Write again exactly the lines in the listing below, starting at the line with "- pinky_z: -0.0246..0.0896" and ending at the line with "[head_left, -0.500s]", both included. Pictures are not copied.
========
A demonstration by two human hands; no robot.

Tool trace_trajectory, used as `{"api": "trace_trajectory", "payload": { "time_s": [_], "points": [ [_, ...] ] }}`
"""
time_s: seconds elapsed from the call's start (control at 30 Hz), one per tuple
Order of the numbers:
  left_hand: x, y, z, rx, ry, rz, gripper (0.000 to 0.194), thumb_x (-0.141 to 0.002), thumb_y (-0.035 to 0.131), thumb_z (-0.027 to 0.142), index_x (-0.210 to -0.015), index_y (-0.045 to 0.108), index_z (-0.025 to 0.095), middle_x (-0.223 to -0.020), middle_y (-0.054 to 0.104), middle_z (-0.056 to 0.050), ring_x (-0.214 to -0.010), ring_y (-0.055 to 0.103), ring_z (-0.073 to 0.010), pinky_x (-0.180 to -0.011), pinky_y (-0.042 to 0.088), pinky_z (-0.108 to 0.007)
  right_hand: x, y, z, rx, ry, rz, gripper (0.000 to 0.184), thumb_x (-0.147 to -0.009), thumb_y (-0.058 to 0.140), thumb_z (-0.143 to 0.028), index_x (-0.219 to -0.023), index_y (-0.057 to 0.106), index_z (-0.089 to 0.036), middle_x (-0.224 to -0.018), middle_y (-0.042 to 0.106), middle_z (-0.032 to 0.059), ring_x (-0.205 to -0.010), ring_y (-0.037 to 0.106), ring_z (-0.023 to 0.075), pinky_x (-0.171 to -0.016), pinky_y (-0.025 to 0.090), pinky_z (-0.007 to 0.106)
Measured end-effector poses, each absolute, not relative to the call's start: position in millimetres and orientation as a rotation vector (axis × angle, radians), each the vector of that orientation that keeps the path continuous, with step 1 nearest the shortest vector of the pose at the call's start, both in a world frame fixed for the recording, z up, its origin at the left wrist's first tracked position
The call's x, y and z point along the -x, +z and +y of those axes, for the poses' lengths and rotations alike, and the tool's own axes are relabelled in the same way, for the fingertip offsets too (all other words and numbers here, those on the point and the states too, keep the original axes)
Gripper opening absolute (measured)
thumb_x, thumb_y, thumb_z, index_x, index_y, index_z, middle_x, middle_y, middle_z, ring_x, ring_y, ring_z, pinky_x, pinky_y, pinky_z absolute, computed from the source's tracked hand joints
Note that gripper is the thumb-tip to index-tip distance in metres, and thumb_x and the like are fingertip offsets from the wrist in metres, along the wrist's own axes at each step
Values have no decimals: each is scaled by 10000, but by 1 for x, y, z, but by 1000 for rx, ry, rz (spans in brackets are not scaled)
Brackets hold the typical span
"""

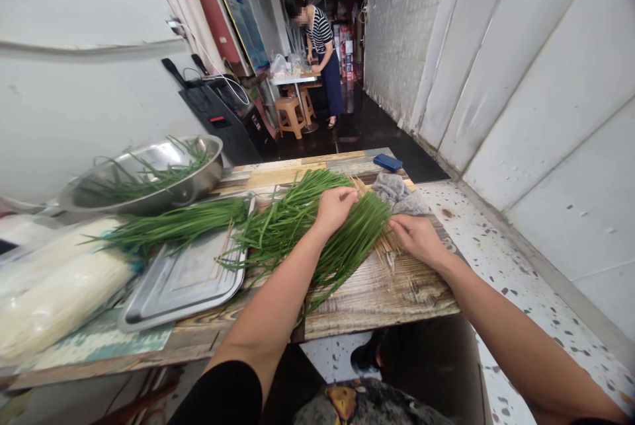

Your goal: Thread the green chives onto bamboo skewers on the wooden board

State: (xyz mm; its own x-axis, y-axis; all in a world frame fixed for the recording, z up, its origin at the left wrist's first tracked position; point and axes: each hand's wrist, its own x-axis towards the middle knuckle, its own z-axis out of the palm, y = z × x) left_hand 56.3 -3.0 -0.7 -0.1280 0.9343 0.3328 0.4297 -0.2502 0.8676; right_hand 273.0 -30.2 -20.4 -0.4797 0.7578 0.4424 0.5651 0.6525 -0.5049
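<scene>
Long green garlic chives lie in a loose pile on the wooden table. My left hand is over the pile, its fingers pinched together near the far tips. What it pinches is too small to make out. At the right end of the chives, my right hand has its thumb and fingers closed; whatever is between them is hidden. Thin bamboo skewers lie beside and partly under the chives, close to my right fingers. More chives rest across a metal tray with a few skewers on it.
A steel bowl with chives stands at the left, behind a plastic-wrapped white bundle. A grey cloth and a blue box sit at the far right. Beyond, a person bends over a small table near stools.
</scene>
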Motion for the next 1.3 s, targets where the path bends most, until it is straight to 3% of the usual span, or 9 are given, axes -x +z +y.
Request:
{"api": "trace_trajectory", "payload": {
  "time_s": [0.77,1.3],
  "points": [
    [-63,8,-12,-1860,1418,1634,126,-753,620,205,-809,732,192,-886,727,-34,-847,670,-172,-842,494,-299,-272,-21,-31,1034,367,-2225,272,-901,387,-285,-768,602,-186,-696,637,32,-619,560,149,-609,375,246],
    [-63,3,-11,-1947,1361,1623,182,-794,565,238,-862,730,203,-912,724,-35,-870,668,-177,-839,495,-294,-271,-21,-31,1054,335,-2207,264,-898,390,-288,-791,609,-186,-697,640,34,-626,571,155,-609,379,247]
  ]
}}
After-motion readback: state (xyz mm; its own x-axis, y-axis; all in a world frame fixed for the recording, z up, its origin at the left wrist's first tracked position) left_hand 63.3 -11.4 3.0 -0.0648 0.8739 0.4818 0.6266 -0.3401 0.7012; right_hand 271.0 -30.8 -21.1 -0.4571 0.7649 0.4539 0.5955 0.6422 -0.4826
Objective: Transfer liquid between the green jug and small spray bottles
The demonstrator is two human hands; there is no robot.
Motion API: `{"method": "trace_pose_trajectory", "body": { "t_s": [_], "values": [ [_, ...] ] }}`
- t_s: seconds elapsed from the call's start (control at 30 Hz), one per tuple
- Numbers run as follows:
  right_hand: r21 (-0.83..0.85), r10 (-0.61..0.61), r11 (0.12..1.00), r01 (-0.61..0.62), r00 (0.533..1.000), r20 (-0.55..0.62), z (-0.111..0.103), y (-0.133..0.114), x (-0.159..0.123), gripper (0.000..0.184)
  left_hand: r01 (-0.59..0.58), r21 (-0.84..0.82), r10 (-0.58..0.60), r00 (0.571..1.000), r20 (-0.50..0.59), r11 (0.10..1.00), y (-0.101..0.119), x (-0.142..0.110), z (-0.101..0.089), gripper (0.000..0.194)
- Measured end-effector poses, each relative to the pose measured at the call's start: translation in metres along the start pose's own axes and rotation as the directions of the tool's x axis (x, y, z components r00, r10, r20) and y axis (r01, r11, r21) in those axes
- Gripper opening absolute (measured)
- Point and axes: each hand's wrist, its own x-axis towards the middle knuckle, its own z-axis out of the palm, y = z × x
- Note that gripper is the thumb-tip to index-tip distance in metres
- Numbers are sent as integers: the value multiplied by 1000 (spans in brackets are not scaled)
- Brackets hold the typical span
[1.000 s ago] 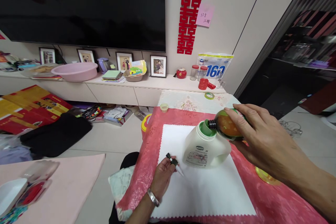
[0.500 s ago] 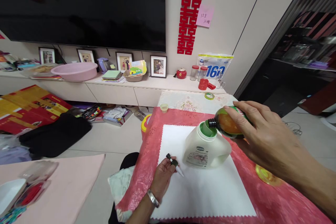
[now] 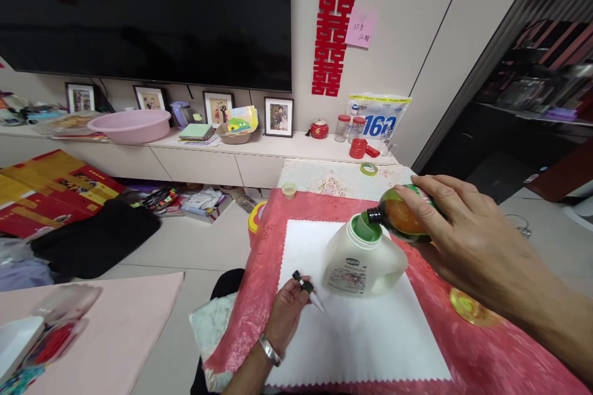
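One pink cloth (image 3: 125, 321) at far L, bearing white tray (image 3: 17, 336) &, just beside, clear box w/ red contents (image 3: 53, 344). Further R, red tbl cover (image 3: 259, 278), w/ zigzag-edged white sheet (image 3: 365, 345) on top. Over sheet's L side, L hand (image 3: 287, 308), silver bracelet (image 3: 269, 349) on wrist, nearly closed in a fingertip pinch on black cap (image 3: 306, 286) w/ white tip, slanting down to R. Upright on sheet, just R of cap, pale jug (image 3: 364, 268), mouth uncovered & green inside, handle on R. At jug mouth, black neck of amber-green bottle (image 3: 401, 216), tipped on its side, neck to L; hard to tell if touching rim or only above. Wrapped round bottle body, R hand (image 3: 463, 231), part-curled, firm hold. Below R hand, partly hidden by forearm (image 3: 546, 315), yellow dish (image 3: 467, 307) on red cover.
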Motion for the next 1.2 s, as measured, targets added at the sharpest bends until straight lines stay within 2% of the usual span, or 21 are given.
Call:
{"method": "trace_pose_trajectory", "body": {
  "t_s": [0.73,1.2],
  "values": [
    [-5,1,1000,-1,1000,2,-2,-1,2,54,-6,18,6,1000,9,1000,0,0,1,44],
    [-33,-20,999,21,1000,1,-3,0,4,48,-21,41,21,1000,4,999,0,-1,2,43]
  ]
}}
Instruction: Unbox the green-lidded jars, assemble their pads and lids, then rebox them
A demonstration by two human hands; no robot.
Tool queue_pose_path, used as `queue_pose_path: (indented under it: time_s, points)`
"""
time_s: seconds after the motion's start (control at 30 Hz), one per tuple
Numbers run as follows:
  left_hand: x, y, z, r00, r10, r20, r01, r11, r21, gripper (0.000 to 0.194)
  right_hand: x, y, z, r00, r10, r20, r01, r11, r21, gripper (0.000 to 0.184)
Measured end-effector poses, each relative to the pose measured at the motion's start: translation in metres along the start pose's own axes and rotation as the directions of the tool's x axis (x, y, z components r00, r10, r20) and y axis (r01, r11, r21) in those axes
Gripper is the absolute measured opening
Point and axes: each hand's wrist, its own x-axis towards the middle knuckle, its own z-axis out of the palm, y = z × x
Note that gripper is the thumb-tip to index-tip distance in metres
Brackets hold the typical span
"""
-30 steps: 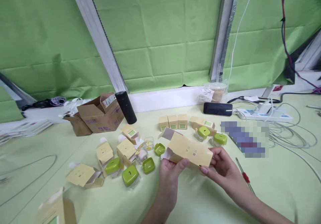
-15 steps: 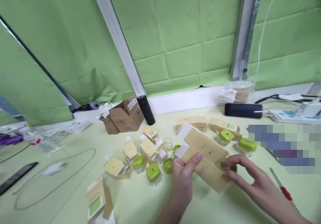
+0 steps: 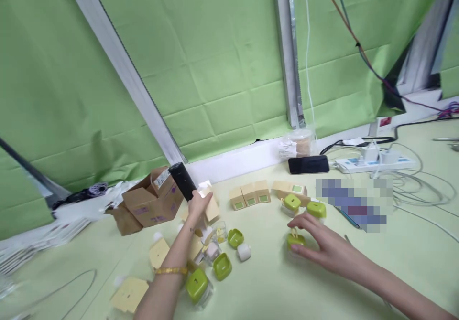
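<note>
At the back, beside the black cylinder, my left hand is closed on a tan cardboard carton with a white flap sticking up. My right hand has thumb and fingers around a small green-lidded container with a yellow loop on top, at table level. Two similar containers, with a green lid and another green lid, stand just beyond it. Nearer the middle lie an open green lid, a second green piece and a small white roll-like piece.
Three tan cartons stand in a row at the back. Further cartons lie front left, near a green-lidded clear container. Around the edges are an open brown box, a phone and a power strip with cables.
My view has swung right. My left hand has carried the carton from in front of me toward the black cylinder. My right hand has left the carton and is at the green-lidded container.
</note>
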Motion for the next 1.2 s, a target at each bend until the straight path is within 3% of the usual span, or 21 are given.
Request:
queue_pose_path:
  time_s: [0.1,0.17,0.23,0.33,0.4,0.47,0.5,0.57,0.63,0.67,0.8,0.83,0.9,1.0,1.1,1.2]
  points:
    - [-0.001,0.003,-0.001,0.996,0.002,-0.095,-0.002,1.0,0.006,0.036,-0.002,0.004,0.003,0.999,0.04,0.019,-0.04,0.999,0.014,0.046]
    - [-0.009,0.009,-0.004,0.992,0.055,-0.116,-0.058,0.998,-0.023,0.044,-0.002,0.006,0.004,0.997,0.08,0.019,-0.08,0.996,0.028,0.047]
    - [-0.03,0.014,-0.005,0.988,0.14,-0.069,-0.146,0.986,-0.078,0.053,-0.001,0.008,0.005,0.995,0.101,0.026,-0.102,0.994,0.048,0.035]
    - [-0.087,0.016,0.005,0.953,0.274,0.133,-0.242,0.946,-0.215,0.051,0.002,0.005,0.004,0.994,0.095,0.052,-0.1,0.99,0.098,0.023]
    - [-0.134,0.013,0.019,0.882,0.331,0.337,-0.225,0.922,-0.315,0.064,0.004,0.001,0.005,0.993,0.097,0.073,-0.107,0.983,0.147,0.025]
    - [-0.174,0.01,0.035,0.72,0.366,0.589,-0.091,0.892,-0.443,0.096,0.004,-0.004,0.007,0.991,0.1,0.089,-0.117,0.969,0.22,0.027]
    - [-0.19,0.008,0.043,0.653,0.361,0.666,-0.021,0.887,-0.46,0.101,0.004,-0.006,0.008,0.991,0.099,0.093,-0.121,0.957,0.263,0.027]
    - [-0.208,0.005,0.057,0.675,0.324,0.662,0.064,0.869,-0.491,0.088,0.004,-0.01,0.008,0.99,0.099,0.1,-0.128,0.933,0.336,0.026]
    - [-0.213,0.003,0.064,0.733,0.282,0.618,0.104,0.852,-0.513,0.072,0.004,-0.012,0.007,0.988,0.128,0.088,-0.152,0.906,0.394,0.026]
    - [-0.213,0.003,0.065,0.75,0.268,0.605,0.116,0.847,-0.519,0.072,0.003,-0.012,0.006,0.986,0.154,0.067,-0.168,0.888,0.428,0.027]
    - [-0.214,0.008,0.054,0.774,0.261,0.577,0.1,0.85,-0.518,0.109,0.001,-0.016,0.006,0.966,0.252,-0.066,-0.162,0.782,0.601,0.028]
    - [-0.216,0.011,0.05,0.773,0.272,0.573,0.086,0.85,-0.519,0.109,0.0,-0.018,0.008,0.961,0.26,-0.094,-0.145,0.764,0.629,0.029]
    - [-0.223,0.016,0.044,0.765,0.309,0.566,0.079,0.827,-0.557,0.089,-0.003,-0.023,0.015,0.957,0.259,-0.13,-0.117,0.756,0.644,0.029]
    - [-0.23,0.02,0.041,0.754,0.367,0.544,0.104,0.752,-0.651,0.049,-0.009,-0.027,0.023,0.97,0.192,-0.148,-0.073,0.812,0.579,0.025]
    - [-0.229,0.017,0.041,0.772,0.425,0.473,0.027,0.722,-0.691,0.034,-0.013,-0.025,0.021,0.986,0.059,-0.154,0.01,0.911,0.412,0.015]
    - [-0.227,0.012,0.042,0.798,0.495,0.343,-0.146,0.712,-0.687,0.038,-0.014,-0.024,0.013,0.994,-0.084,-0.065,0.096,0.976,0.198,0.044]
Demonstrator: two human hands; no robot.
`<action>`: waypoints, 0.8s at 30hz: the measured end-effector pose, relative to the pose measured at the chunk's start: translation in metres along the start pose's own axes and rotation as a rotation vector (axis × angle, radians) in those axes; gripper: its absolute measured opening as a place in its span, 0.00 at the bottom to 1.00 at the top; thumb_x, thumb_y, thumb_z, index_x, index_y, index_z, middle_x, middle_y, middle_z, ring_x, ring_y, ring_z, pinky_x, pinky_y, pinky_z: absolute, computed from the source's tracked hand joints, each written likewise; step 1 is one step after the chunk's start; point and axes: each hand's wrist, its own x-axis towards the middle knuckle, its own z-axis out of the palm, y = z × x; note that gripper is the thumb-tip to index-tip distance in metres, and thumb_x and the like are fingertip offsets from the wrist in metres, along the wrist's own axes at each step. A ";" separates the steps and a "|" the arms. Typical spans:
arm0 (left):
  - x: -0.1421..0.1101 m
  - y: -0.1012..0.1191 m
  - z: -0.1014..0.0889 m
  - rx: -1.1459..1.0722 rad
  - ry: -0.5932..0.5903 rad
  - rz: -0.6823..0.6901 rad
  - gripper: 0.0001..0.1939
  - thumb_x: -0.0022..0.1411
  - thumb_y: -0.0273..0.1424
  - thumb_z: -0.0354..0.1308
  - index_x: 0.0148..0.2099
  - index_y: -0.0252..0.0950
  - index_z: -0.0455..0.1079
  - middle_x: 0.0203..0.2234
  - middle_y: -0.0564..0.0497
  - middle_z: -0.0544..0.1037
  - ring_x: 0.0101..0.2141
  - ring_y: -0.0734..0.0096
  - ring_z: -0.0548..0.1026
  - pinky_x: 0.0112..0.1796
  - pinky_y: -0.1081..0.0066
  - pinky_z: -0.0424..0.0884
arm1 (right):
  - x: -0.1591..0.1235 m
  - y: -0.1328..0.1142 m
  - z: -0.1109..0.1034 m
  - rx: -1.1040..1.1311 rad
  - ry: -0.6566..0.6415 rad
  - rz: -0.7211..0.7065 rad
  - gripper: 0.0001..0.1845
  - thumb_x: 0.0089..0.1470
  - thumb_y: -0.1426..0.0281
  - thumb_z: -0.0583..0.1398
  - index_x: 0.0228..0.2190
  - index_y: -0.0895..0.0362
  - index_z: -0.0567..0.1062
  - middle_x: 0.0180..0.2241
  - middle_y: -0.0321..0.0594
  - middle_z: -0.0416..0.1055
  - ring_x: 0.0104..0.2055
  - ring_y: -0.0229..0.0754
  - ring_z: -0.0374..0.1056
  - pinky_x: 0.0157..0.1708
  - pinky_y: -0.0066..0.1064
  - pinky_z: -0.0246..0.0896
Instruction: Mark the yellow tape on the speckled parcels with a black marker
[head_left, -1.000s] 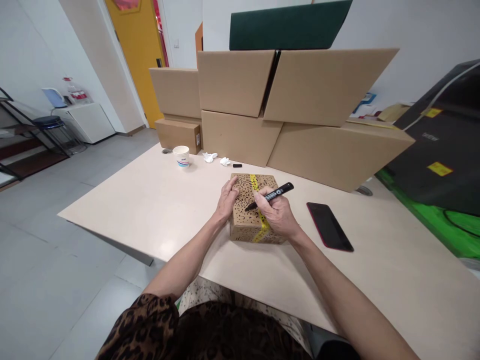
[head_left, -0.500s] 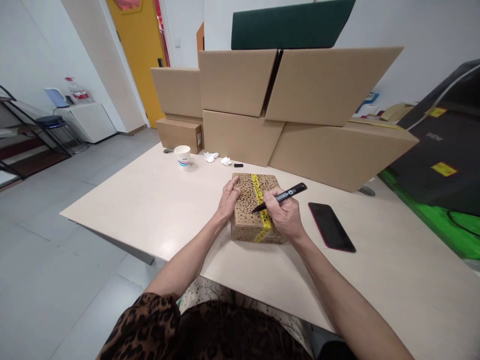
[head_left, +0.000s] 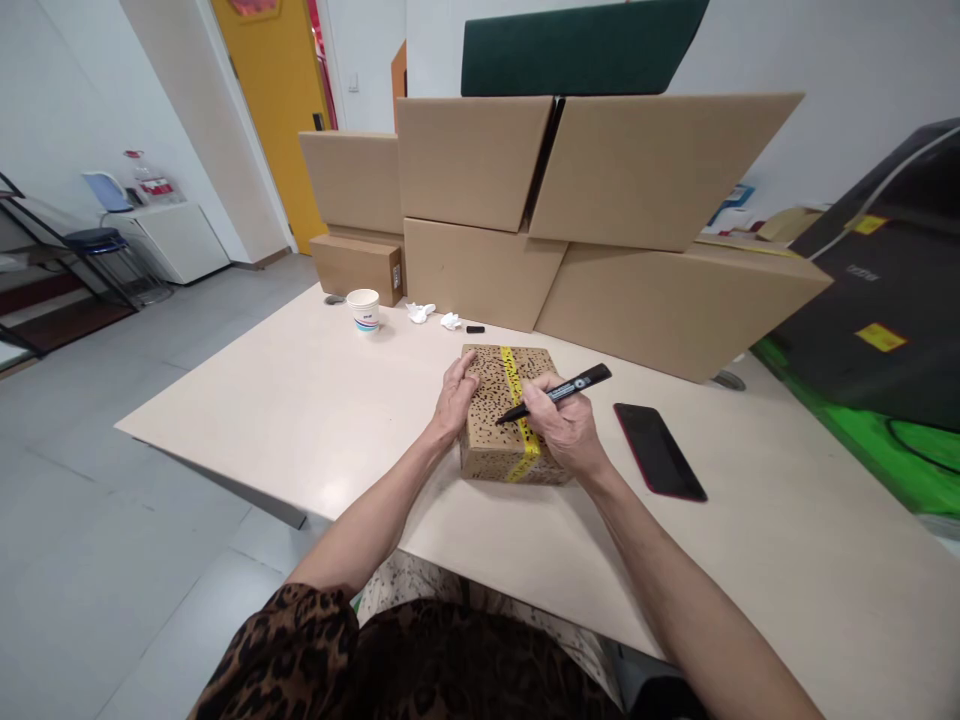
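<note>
Marker point(head_left: 559, 391) tip slid left; points lower-left, cap upper-right, on box point(head_left: 495, 440).

The small box point(head_left: 501, 420) is made of matt brown cardboard, peppered with black ink dots and crossed by a strip of glossy yellow tape point(head_left: 517, 400). The marker point(head_left: 559, 392) is of black plastic with a slight sheen. The desk point(head_left: 300, 410) is faced in a smooth, pale beige laminate on which soft reflections are seen. The phone point(head_left: 658, 451) is shown as a glossy black glass slab with a reddish edge. The large boxes point(head_left: 600, 200) behind are of plain, matt corrugated cardboard. The cup point(head_left: 364, 310) is of white paper, and the crumpled tissues point(head_left: 420, 314) look soft. The sleeve point(head_left: 300, 640) is of leopard-printed cloth.
</note>
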 end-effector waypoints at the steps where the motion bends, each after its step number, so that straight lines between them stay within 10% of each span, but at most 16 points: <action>1: 0.000 0.000 0.000 0.004 0.000 0.003 0.28 0.65 0.35 0.53 0.66 0.38 0.66 0.68 0.44 0.64 0.69 0.56 0.58 0.69 0.55 0.51 | 0.000 0.001 0.000 -0.033 -0.040 -0.012 0.23 0.59 0.50 0.61 0.24 0.53 0.67 0.21 0.31 0.57 0.23 0.36 0.54 0.24 0.29 0.54; 24: 0.002 -0.003 -0.001 -0.015 0.003 0.005 0.27 0.64 0.34 0.53 0.65 0.38 0.67 0.67 0.44 0.65 0.68 0.54 0.59 0.68 0.54 0.52 | 0.000 0.004 -0.001 -0.073 -0.063 0.001 0.22 0.60 0.51 0.60 0.23 0.53 0.65 0.21 0.30 0.57 0.24 0.36 0.56 0.27 0.29 0.58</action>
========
_WRITTEN REPLY_:
  - pinky_z: -0.0246..0.0896
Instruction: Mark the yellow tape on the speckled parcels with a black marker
[head_left, -1.000s] 
[head_left, -0.500s] 

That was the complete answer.